Aim of the exercise.
Look through the material and copy each line holding "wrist".

BEGIN Provided material

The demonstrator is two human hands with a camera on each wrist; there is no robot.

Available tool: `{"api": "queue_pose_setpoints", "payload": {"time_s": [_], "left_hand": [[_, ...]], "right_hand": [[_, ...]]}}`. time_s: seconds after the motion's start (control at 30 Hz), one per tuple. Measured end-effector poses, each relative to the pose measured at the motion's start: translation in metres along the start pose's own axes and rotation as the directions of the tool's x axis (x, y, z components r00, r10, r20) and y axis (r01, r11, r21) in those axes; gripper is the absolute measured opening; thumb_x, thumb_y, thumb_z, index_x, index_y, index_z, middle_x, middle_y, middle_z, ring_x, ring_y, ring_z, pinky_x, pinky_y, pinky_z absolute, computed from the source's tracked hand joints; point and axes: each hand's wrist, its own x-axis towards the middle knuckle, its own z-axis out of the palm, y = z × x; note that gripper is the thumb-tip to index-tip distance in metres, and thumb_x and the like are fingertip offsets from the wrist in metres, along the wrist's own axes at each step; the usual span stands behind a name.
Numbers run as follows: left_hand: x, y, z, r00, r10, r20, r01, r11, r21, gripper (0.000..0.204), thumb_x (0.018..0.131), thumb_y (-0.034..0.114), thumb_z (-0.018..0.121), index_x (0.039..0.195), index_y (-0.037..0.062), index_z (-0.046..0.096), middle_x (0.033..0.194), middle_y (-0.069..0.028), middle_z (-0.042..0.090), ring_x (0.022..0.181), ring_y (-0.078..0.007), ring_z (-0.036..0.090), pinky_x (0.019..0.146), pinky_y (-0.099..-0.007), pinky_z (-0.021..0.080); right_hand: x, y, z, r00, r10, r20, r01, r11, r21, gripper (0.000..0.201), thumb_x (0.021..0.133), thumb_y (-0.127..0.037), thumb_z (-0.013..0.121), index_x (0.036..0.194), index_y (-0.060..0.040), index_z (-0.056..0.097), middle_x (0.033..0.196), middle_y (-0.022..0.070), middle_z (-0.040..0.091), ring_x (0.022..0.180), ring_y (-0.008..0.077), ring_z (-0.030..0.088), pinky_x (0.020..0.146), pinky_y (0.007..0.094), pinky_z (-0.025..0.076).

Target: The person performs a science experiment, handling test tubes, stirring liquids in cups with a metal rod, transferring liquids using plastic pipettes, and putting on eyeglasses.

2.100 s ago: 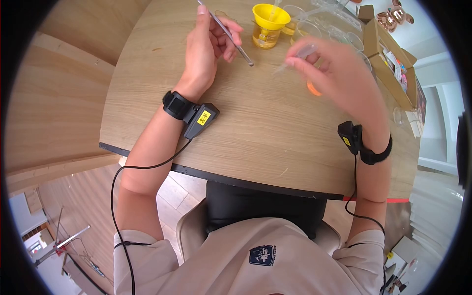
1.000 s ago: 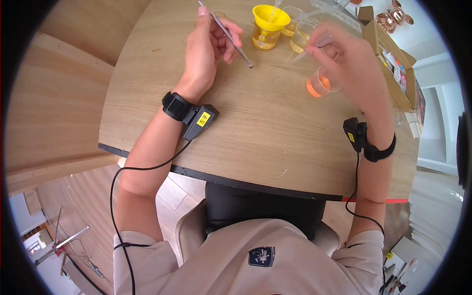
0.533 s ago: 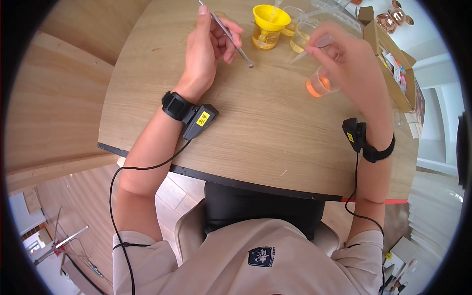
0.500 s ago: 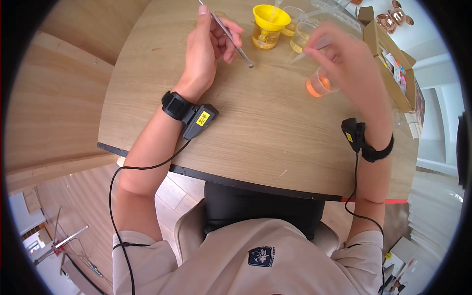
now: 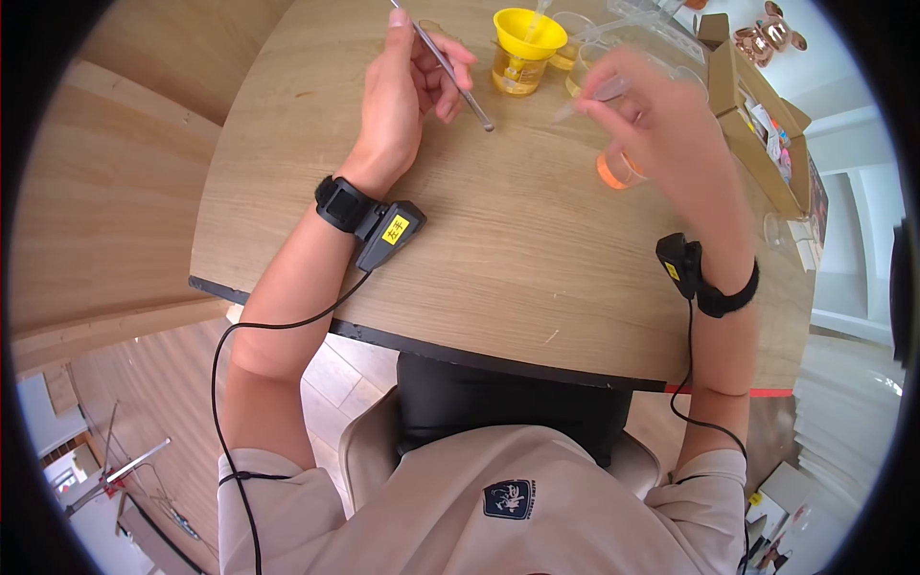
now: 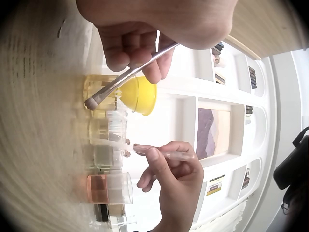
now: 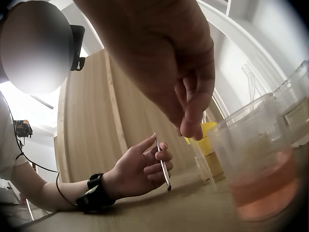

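My left hand [image 5: 391,110] holds a slim metal-handled brush [image 5: 448,72] between thumb and fingers, its short bristle end [image 6: 92,103] slanting down toward the wooden table. On the other side, my right hand [image 5: 661,129] pinches a clear plastic dropper [image 6: 176,155] above the table, its narrow tip pointing left and down. Below that hand stands a clear cup [image 7: 256,174] with orange liquid, partly hidden by the hand in the head view. Beyond the left fingers, a yellow funnel [image 5: 529,34] sits in a beaker [image 5: 516,75] of yellow liquid.
More clear cups, some with pale yellow liquid, stand behind the right hand. A cardboard box [image 5: 767,144] of small items borders the table's right side, near a shiny rose-gold figure [image 5: 770,34]. The dark table edge [image 5: 460,359] runs in front of the person.
The right hand with the dropper shifted right and away from the body after the oldest frame, uncovering the orange cup, then came back a little left. The left hand and brush stay put.
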Motion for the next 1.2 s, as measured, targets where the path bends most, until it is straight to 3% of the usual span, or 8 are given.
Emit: {"api": "queue_pose_setpoints", "payload": {"time_s": [0.2, 0.4, 0.5, 0.6, 0.67, 0.8, 0.87, 1.2], "left_hand": [[0.000, 0.001, 0.000, 1.000, 0.000, 0.000, 0.000, 1.000, -0.004, 0.069, 0.108, 0.055, 0.021, 0.094, 0.0022, 0.063, 0.073, -0.0069, 0.060, 0.053, -0.0125, 0.042, 0.052, -0.0284, 0.037], [0.000, 0.001, 0.000, 1.000, -0.004, 0.001, 0.004, 1.000, -0.013, 0.069, 0.109, 0.055, 0.021, 0.094, 0.0019, 0.063, 0.074, -0.0069, 0.060, 0.054, -0.0125, 0.041, 0.052, -0.0286, 0.037], [0.000, 0.001, 0.001, 1.000, -0.004, 0.002, 0.004, 1.000, -0.013, 0.069, 0.109, 0.055, 0.021, 0.095, 0.0019, 0.063, 0.074, -0.0068, 0.060, 0.054, -0.0126, 0.041, 0.053, -0.0287, 0.036], [0.000, 0.000, 0.001, 1.000, -0.005, -0.001, 0.005, 1.000, -0.018, 0.069, 0.109, 0.055, 0.021, 0.095, 0.0021, 0.063, 0.074, -0.0067, 0.060, 0.053, -0.0126, 0.041, 0.053, -0.0286, 0.036], [0.001, 0.000, 0.001, 1.000, 0.003, 0.005, -0.003, 1.000, -0.021, 0.069, 0.109, 0.055, 0.021, 0.095, 0.0023, 0.063, 0.074, -0.0066, 0.060, 0.053, -0.0126, 0.041, 0.052, -0.0286, 0.036], [0.001, 0.001, 0.001, 1.000, -0.024, 0.005, 0.024, 1.000, -0.020, 0.069, 0.109, 0.055, 0.021, 0.094, 0.0024, 0.063, 0.073, -0.0064, 0.060, 0.053, -0.0126, 0.042, 0.053, -0.0287, 0.037], [-0.001, 0.002, 0.002, 1.000, -0.020, -0.003, 0.020, 1.000, -0.018, 0.069, 0.109, 0.055, 0.022, 0.094, 0.0025, 0.063, 0.073, -0.0063, 0.059, 0.053, -0.0127, 0.042, 0.053, -0.0287, 0.037], [0.001, 0.000, 0.001, 1.000, -0.016, 0.010, 0.016, 1.000, 0.000, 0.069, 0.109, 0.055, 0.021, 0.093, 0.0025, 0.063, 0.072, -0.0063, 0.060, 0.053, -0.0122, 0.042, 0.053, -0.0283, 0.037]], "right_hand": [[0.001, 0.007, -0.001, 0.996, -0.071, -0.054, 0.070, 0.997, -0.029, 0.015, 0.092, -0.012, 0.068, 0.101, -0.0056, 0.058, 0.079, 0.0086, 0.068, 0.054, 0.0202, 0.060, 0.053, 0.0313, 0.042], [-0.001, -0.003, -0.005, 0.997, 0.067, 0.024, -0.068, 0.997, 0.028, 0.014, 0.092, -0.011, 0.068, 0.101, -0.0041, 0.059, 0.080, 0.0087, 0.069, 0.053, 0.0186, 0.060, 0.054, 0.0308, 0.043], [-0.001, 0.003, -0.005, 0.996, -0.092, 0.023, 0.091, 0.996, 0.017, 0.013, 0.093, -0.012, 0.067, 0.100, -0.0036, 0.060, 0.079, 0.0080, 0.068, 0.053, 0.0178, 0.059, 0.054, 0.0301, 0.043], [-0.001, -0.009, -0.009, 0.989, 0.128, 0.068, -0.126, 0.991, -0.037, 0.013, 0.092, -0.012, 0.068, 0.099, -0.0035, 0.060, 0.078, 0.0076, 0.067, 0.059, 0.0183, 0.060, 0.057, 0.0304, 0.046], [0.001, 0.008, 0.003, 0.992, -0.119, -0.032, 0.117, 0.992, -0.057, 0.013, 0.092, -0.013, 0.068, 0.099, -0.0040, 0.060, 0.078, 0.0069, 0.065, 0.062, 0.0199, 0.061, 0.060, 0.0306, 0.047], [-0.001, -0.001, -0.008, 0.998, 0.067, 0.021, -0.066, 0.997, -0.051, 0.014, 0.092, -0.013, 0.069, 0.099, -0.0046, 0.061, 0.079, 0.0072, 0.065, 0.063, 0.0224, 0.061, 0.060, 0.0310, 0.047], [0.000, 0.007, -0.009, 0.997, -0.063, -0.033, 0.058, 0.989, -0.135, 0.013, 0.092, -0.014, 0.068, 0.098, -0.0052, 0.061, 0.080, 0.0081, 0.066, 0.063, 0.0244, 0.061, 0.059, 0.0321, 0.047], [-0.002, 0.013, -0.013, 0.987, -0.145, -0.062, 0.122, 0.953, -0.277, 0.013, 0.092, -0.014, 0.067, 0.099, -0.0058, 0.059, 0.079, 0.0119, 0.068, 0.070, 0.0290, 0.064, 0.063, 0.0356, 0.049]]}}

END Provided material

Answer area.
The demonstrator is two human hands with a camera on each wrist; there is no robot.
Available tool: `{"api": "queue_pose_setpoints", "payload": {"time_s": [_], "left_hand": [[_, ...]], "right_hand": [[_, ...]]}}`. time_s: seconds after the motion's start (control at 30 Hz), one per tuple. Measured end-effector poses, each relative to the pose measured at the motion's start: translation in metres along the start pose's own axes and rotation as the directions of the tool's x axis (x, y, z components r00, r10, r20) and y axis (r01, r11, r21) in those axes; gripper is the absolute measured opening; thumb_x, thumb_y, thumb_z, index_x, index_y, index_z, middle_x, middle_y, middle_z, ring_x, ring_y, ring_z, pinky_x, pinky_y, pinky_z absolute, computed from the source's tracked hand joints; point and axes: each hand's wrist, its own x-axis towards the middle knuckle, its own z-axis out of the palm, y = z × x; note that gripper is the thumb-tip to index-tip distance in metres, and thumb_x and the like are fingertip offsets from the wrist in metres, along the wrist's own axes at each step; the usual span stands behind a name.

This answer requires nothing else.